In 1970, Jordan purchased the current property off Highway 85 in Commerce City, Colo., for $36,000 and his son Tom H. joined the business right out of high school. When Tom C. retired in 2010, his son led the company. His daughters, Katy Sjaardema and Anna Jordan, spent weekends and summers dusting and organizing shelves, and completing other tasks from a very young age and both joined the company full-time, also right out of school. Their grandfather and father both believed in the value of learning the business from the ground up and, as Anna said, believe it’s better to make money than spend it. Katy said she remembers running the payroll with her grandfather and learning at his elbow for many of the jobs she completes today.

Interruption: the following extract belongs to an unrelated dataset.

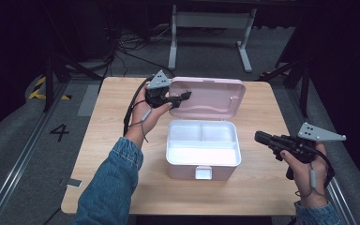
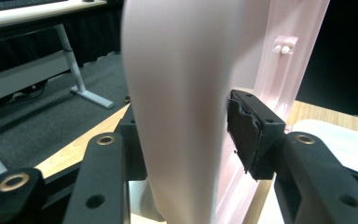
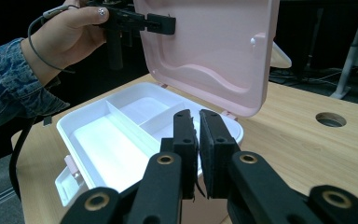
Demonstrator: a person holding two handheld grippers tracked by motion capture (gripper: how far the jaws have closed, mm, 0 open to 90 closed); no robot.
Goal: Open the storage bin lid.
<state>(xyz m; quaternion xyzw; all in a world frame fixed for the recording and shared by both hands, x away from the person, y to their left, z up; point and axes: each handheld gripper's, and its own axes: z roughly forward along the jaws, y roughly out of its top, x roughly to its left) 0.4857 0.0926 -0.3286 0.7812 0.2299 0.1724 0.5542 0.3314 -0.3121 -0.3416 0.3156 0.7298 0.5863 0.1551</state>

A catalog from years past still bearing burn marks from a fire that damaged the building at the original location. Courtesy photo

“My dad was very much like his own father,” Katy said. “They were stern and decisive, but they were also very understanding, always wanted to hear someone else’s side about growing a business, especially when it came to my sister’s ideas.”

Tom H. Jordan worked to serve customers and look for ways to address and solve the challenges they faced. Courtesy photo.

Anna, who is the current president of the company, integrated technology into the company’s operations, though she’s quick to point out that the tickets are still handwritten just as they were on a 1950s-era roller machine in the beginning days of the company.

Dan Jordan, Tom H,’s younger brother, at work in the family business. Courtesy photo

The company enjoys a long family history on both sides of the counter, still serving many of the same families that originally supported the family in business. Tom C. passed away in 2012 and Tom H. recently passed away unexpectedly on Sept. 23, 2022. Though the transition has been challenging, Katy and Anna are determined to carry the business into the future while standing on the solid foundation of history and tradition built by the Jordan family.

There is a long line of family history on both sides of the counter at Stockyards Ranch Supply. Courtesy photo

“We’re a family business,” Katy said. “We want to treat our employees the same way. We have employees who have worked here for 25 years, and one who just celebrated his 30-year- anniversary with us.”

The Jordan family with cousins Mary Beth and Russell T. Steen at the National Western Stock Show. Courtesy photo

She said many customers come in and tell them stories of knowing their grandfather at the original location and others who are continuing their own family tradition of shopping where their parents and grandparents shopped.

The Jordan girls have been working in the family business for decades and are determined to continue the family tradition well into the future. Courtesy photo

Anna said she also remembers learning not only about the business from her grandfather and father, but also about agriculture. Her dad shared a love of Mooney airplanes with Denver farm broadcaster Evan Slack, and she said she remembers attending the National Western Stock Show and eating lunch at the National Western Club with Slack and other ag producers.

Horses stand tied outside of the Jordan family’s Stockyards Ranch Supply. Courtesy photo

“We’re not like some third generations that have the chance to come into the family business and they don’t want it and so they’re no longer in business,” she said. “Anna and I are going to break that trend and prove that some millennials are willing and wanting to work and do better.”